Directions: The full data, repeated exactly, is the only answer needed.

Source material:
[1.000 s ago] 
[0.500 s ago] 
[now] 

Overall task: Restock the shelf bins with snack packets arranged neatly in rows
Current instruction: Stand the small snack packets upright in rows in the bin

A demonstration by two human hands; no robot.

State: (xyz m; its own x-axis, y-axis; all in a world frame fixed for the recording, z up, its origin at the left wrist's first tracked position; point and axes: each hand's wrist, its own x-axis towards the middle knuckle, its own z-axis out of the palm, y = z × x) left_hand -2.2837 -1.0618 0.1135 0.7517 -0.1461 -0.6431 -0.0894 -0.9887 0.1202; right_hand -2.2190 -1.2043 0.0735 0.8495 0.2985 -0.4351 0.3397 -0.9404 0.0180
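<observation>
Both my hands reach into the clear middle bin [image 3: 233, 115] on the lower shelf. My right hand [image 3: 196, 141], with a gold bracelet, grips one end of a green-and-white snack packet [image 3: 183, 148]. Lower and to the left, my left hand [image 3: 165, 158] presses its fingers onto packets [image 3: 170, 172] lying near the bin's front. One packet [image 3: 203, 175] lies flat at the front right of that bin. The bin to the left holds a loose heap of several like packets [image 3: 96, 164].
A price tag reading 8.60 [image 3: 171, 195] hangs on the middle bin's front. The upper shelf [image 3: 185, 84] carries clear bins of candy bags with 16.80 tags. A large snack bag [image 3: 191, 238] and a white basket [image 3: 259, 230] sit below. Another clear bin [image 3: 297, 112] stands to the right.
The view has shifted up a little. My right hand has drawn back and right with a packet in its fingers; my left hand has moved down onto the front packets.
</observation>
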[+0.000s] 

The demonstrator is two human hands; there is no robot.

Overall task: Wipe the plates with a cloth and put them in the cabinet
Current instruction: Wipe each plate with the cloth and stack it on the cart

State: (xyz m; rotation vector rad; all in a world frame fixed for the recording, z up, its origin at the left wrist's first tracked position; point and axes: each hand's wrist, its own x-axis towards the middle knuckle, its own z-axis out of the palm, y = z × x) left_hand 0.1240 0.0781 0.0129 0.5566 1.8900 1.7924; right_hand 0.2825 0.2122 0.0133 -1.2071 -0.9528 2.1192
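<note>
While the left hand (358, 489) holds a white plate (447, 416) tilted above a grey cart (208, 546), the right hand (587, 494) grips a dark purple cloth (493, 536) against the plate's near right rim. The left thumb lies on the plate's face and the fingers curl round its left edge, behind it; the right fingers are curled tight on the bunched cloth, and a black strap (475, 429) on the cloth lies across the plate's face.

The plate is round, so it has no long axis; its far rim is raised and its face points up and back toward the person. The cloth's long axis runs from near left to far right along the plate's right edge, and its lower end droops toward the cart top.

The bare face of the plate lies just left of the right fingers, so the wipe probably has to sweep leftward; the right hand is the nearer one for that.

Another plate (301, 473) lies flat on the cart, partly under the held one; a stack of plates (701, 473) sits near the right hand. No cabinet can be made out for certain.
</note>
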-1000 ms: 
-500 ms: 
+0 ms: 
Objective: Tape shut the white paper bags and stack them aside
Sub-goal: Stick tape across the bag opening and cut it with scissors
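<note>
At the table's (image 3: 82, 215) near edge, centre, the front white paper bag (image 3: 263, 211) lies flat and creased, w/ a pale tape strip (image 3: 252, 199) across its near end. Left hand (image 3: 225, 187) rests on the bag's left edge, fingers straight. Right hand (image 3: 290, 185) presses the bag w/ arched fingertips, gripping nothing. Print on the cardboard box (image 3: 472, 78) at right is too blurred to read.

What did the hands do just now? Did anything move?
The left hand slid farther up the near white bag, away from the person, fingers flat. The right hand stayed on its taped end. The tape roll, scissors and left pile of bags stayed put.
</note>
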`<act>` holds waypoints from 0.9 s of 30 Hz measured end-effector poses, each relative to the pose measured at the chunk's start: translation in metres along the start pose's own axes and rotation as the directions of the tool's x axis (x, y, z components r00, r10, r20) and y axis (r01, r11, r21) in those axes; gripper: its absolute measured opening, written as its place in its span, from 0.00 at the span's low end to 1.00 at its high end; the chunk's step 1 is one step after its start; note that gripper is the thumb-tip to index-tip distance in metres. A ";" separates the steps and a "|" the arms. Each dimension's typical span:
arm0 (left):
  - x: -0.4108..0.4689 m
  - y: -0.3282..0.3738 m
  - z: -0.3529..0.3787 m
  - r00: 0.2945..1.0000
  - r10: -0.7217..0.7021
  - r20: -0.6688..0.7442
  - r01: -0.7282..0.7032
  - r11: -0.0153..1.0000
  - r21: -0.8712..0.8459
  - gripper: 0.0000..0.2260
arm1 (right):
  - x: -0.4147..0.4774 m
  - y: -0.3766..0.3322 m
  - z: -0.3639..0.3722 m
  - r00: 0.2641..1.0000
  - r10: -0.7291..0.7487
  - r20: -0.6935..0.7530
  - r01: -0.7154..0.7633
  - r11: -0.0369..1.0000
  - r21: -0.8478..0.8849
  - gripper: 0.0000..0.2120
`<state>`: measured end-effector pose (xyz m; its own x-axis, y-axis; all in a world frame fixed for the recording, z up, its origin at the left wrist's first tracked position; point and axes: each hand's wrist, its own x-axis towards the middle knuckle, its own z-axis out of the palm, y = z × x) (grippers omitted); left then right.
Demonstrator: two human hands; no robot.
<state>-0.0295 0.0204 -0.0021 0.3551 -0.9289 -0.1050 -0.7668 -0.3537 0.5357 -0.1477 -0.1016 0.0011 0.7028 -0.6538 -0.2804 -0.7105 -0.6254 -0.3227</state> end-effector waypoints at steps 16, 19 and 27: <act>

Task answer:
[1.000 s ago] 
[0.500 s ago] 
[now] 

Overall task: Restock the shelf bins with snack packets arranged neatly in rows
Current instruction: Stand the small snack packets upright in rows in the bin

A demonstration by two human hands; no robot.

State: (xyz m; its own x-axis, y-axis; all in a world frame fixed for the recording, z up, its origin at the left wrist's first tracked position; point and axes: each hand's wrist, its own x-axis towards the middle knuckle, its own z-axis out of the palm, y = z × x) left_hand -2.2837 -1.0618 0.1135 0.7517 -0.1461 -0.6431 -0.0894 -0.9887 0.1202; right_hand -2.2190 -1.2043 0.0735 0.8495 0.2985 -0.4351 0.3397 -0.9404 0.0180
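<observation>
Both my hands reach into the clear middle bin [image 3: 233, 115] on the lower shelf. My right hand [image 3: 196, 141], with a gold bracelet, grips one end of a green-and-white snack packet [image 3: 183, 148]. Lower and to the left, my left hand [image 3: 165, 158] presses its fingers onto packets [image 3: 170, 172] lying near the bin's front. One packet [image 3: 203, 175] lies flat at the front right of that bin. The bin to the left holds a loose heap of several like packets [image 3: 96, 164].
A price tag reading 8.60 [image 3: 171, 195] hangs on the middle bin's front. The upper shelf [image 3: 185, 84] carries clear bins of candy bags with 16.80 tags. A large snack bag [image 3: 191, 238] and a white basket [image 3: 259, 230] sit below. Another clear bin [image 3: 297, 112] stands to the right.
The view has shifted up a little. My right hand has drawn back and right with a packet in its fingers; my left hand has moved down onto the front packets.
</observation>
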[+0.000s] 

The demonstrator is two human hands; there is no robot.

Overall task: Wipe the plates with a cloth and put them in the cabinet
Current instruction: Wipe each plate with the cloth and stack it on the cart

State: (xyz m; rotation vector rad; all in a world frame fixed for the recording, z up, its origin at the left wrist's first tracked position; point and axes: each hand's wrist, its own x-axis towards the middle knuckle, its own z-axis out of the palm, y = z × x) left_hand 0.1240 0.0781 0.0129 0.5566 1.8900 1.7924; right_hand 0.2825 0.2122 0.0133 -1.2071 -0.9528 2.1192
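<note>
While the left hand (358, 489) holds a white plate (447, 416) tilted above a grey cart (208, 546), the right hand (587, 494) grips a dark purple cloth (493, 536) against the plate's near right rim. The left thumb lies on the plate's face and the fingers curl round its left edge, behind it; the right fingers are curled tight on the bunched cloth, and a black strap (475, 429) on the cloth lies across the plate's face.

The plate is round, so it has no long axis; its far rim is raised and its face points up and back toward the person. The cloth's long axis runs from near left to far right along the plate's right edge, and its lower end droops toward the cart top.

The bare face of the plate lies just left of the right fingers, so the wipe probably has to sweep leftward; the right hand is the nearer one for that.

Another plate (301, 473) lies flat on the cart, partly under the held one; a stack of plates (701, 473) sits near the right hand. No cabinet can be made out for certain.
</note>
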-1000 ms: 
-500 ms: 
+0 ms: 
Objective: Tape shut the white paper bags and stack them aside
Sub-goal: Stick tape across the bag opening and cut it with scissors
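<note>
At the table's (image 3: 82, 215) near edge, centre, the front white paper bag (image 3: 263, 211) lies flat and creased, w/ a pale tape strip (image 3: 252, 199) across its near end. Left hand (image 3: 225, 187) rests on the bag's left edge, fingers straight. Right hand (image 3: 290, 185) presses the bag w/ arched fingertips, gripping nothing. Print on the cardboard box (image 3: 472, 78) at right is too blurred to read.

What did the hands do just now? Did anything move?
The left hand slid farther up the near white bag, away from the person, fingers flat. The right hand stayed on its taped end. The tape roll, scissors and left pile of bags stayed put.
</note>
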`<act>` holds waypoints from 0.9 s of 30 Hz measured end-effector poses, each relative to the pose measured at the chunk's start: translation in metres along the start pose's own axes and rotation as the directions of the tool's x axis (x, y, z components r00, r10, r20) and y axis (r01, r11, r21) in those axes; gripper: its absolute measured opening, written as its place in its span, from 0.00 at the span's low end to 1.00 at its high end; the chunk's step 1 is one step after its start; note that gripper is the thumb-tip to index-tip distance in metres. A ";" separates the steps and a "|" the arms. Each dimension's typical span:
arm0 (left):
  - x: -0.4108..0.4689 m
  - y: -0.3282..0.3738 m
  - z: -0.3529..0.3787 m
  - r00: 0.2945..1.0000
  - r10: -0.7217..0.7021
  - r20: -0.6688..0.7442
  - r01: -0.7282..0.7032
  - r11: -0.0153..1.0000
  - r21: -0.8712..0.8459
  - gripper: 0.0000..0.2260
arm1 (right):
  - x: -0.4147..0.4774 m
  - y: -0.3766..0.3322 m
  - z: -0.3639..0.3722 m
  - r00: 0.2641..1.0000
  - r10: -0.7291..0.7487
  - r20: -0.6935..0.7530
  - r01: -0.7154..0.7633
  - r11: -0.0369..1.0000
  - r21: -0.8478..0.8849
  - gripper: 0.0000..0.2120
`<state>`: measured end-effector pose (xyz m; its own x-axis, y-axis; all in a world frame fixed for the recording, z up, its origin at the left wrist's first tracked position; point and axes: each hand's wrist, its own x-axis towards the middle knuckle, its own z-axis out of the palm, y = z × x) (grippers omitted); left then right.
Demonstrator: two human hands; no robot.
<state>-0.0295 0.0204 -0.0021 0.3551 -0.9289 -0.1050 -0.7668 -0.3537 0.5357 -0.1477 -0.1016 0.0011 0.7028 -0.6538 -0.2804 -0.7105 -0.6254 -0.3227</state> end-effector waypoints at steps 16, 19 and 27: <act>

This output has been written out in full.